Type out the entries again, keeping every word unchanged.

*** MATERIALS PROVIDED Section Begins ***

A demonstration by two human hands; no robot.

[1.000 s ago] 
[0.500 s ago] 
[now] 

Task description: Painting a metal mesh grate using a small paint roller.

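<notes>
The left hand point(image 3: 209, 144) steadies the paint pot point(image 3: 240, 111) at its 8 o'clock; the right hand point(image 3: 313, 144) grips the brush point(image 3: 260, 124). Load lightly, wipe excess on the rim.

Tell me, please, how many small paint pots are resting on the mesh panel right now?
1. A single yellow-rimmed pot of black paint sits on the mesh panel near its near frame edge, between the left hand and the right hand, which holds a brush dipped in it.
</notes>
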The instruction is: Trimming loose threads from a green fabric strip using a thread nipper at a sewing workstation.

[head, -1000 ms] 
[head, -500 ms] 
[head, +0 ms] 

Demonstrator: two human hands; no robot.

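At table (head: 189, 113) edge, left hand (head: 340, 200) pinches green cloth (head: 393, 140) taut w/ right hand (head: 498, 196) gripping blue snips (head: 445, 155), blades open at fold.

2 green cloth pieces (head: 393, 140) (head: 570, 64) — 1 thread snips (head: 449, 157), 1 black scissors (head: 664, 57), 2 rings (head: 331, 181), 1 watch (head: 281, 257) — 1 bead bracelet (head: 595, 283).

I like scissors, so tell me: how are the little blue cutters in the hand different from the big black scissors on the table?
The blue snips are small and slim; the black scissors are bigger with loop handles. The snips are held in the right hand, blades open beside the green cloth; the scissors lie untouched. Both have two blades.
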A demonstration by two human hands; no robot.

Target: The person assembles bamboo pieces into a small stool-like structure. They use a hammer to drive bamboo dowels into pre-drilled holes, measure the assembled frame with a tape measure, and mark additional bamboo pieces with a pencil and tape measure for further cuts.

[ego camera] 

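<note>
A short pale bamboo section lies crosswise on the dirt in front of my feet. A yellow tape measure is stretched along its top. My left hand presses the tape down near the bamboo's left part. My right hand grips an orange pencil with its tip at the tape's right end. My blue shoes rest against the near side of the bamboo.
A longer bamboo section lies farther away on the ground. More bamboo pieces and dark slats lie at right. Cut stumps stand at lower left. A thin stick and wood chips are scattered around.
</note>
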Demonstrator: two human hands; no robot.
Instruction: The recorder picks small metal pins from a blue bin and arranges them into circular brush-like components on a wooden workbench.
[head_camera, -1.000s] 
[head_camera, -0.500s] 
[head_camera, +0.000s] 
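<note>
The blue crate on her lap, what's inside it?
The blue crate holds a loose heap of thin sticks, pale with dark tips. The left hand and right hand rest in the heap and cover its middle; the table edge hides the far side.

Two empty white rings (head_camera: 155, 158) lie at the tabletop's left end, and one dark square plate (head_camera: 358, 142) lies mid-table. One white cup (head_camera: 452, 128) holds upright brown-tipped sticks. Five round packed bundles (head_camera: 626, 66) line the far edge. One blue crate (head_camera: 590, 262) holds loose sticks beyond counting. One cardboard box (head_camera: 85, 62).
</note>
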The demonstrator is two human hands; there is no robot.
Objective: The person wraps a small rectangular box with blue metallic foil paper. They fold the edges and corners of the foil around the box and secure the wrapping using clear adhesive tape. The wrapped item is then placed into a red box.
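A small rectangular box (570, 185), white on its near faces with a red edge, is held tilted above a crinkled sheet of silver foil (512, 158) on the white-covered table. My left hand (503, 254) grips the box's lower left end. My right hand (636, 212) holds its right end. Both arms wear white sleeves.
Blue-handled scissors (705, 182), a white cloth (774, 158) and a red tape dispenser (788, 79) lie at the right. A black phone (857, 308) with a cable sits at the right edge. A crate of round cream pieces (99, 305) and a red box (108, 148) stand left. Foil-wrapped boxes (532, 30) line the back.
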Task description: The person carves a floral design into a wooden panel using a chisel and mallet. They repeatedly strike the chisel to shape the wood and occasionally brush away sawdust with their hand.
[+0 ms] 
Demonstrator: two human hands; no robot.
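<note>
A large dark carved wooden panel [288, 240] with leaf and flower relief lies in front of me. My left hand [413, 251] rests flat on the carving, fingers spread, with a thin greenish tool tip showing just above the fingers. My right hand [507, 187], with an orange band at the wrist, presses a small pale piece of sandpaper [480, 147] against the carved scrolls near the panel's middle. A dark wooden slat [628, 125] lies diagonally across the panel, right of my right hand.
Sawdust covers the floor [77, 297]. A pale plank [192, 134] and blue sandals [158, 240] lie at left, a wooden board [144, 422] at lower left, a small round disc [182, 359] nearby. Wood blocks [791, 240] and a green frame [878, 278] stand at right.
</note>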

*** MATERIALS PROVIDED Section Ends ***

> **EXERCISE ANSWER**
A demonstration by two human hands; no robot.

[1.000 s ago] 
[0.500 s ago] 
[now] 

Task description: Painting a metal mesh grate using a small paint roller.

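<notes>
The left hand point(image 3: 209, 144) steadies the paint pot point(image 3: 240, 111) at its 8 o'clock; the right hand point(image 3: 313, 144) grips the brush point(image 3: 260, 124). Load lightly, wipe excess on the rim.

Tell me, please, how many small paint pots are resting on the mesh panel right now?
1. A single yellow-rimmed pot of black paint sits on the mesh panel near its near frame edge, between the left hand and the right hand, which holds a brush dipped in it.
</notes>
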The instruction is: Trimming loose threads from a green fabric strip using a thread nipper at a sewing workstation.

[head, -1000 ms] 
[head, -500 ms] 
[head, +0 ms] 

Demonstrator: two human hands; no robot.

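At table (head: 189, 113) edge, left hand (head: 340, 200) pinches green cloth (head: 393, 140) taut w/ right hand (head: 498, 196) gripping blue snips (head: 445, 155), blades open at fold.

2 green cloth pieces (head: 393, 140) (head: 570, 64) — 1 thread snips (head: 449, 157), 1 black scissors (head: 664, 57), 2 rings (head: 331, 181), 1 watch (head: 281, 257) — 1 bead bracelet (head: 595, 283).

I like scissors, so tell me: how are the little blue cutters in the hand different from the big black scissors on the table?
The blue snips are small and slim; the black scissors are bigger with loop handles. The snips are held in the right hand, blades open beside the green cloth; the scissors lie untouched. Both have two blades.
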A demonstration by two human hands; no robot.

Target: The person assembles bamboo pieces into a small stool-like structure. They use a hammer to drive bamboo dowels into pre-drilled holes, measure the assembled frame with a tape measure, and mark additional bamboo pieces with a pencil and tape measure for further cuts.

[ego camera] 

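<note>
A short pale bamboo section lies crosswise on the dirt in front of my feet. A yellow tape measure is stretched along its top. My left hand presses the tape down near the bamboo's left part. My right hand grips an orange pencil with its tip at the tape's right end. My blue shoes rest against the near side of the bamboo.
A longer bamboo section lies farther away on the ground. More bamboo pieces and dark slats lie at right. Cut stumps stand at lower left. A thin stick and wood chips are scattered around.
</note>
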Demonstrator: two human hands; no robot.
Instruction: The recorder picks small metal pins from a blue bin and arranges them into circular brush-like components on a wooden workbench.
[head_camera, -1.000s] 
[head_camera, -0.500s] 
[head_camera, +0.000s] 
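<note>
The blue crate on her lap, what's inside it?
The blue crate holds a loose heap of thin sticks, pale with dark tips. The left hand and right hand rest in the heap and cover its middle; the table edge hides the far side.

Two empty white rings (head_camera: 155, 158) lie at the tabletop's left end, and one dark square plate (head_camera: 358, 142) lies mid-table. One white cup (head_camera: 452, 128) holds upright brown-tipped sticks. Five round packed bundles (head_camera: 626, 66) line the far edge. One blue crate (head_camera: 590, 262) holds loose sticks beyond counting. One cardboard box (head_camera: 85, 62).
</note>
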The demonstrator is two human hands; there is no robot.
Objective: The person wraps a small rectangular box with blue metallic foil paper. They fold the edges and corners of the foil around the box and secure the wrapping using clear adhesive tape. The wrapped item is then placed into a red box.
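A small rectangular box (570, 185), white on its near faces with a red edge, is held tilted above a crinkled sheet of silver foil (512, 158) on the white-covered table. My left hand (503, 254) grips the box's lower left end. My right hand (636, 212) holds its right end. Both arms wear white sleeves.
Blue-handled scissors (705, 182), a white cloth (774, 158) and a red tape dispenser (788, 79) lie at the right. A black phone (857, 308) with a cable sits at the right edge. A crate of round cream pieces (99, 305) and a red box (108, 148) stand left. Foil-wrapped boxes (532, 30) line the back.
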Task description: The person carves a floral design into a wooden panel using a chisel and mallet. They repeatedly strike the chisel to shape the wood and occasionally brush away sawdust with their hand.
[+0 ms] 
Demonstrator: two human hands; no robot.
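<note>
A large dark carved wooden panel [288, 240] with leaf and flower relief lies in front of me. My left hand [413, 251] rests flat on the carving, fingers spread, with a thin greenish tool tip showing just above the fingers. My right hand [507, 187], with an orange band at the wrist, presses a small pale piece of sandpaper [480, 147] against the carved scrolls near the panel's middle. A dark wooden slat [628, 125] lies diagonally across the panel, right of my right hand.
Sawdust covers the floor [77, 297]. A pale plank [192, 134] and blue sandals [158, 240] lie at left, a wooden board [144, 422] at lower left, a small round disc [182, 359] nearby. Wood blocks [791, 240] and a green frame [878, 278] stand at right.
</note>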

This response contains the complete answer.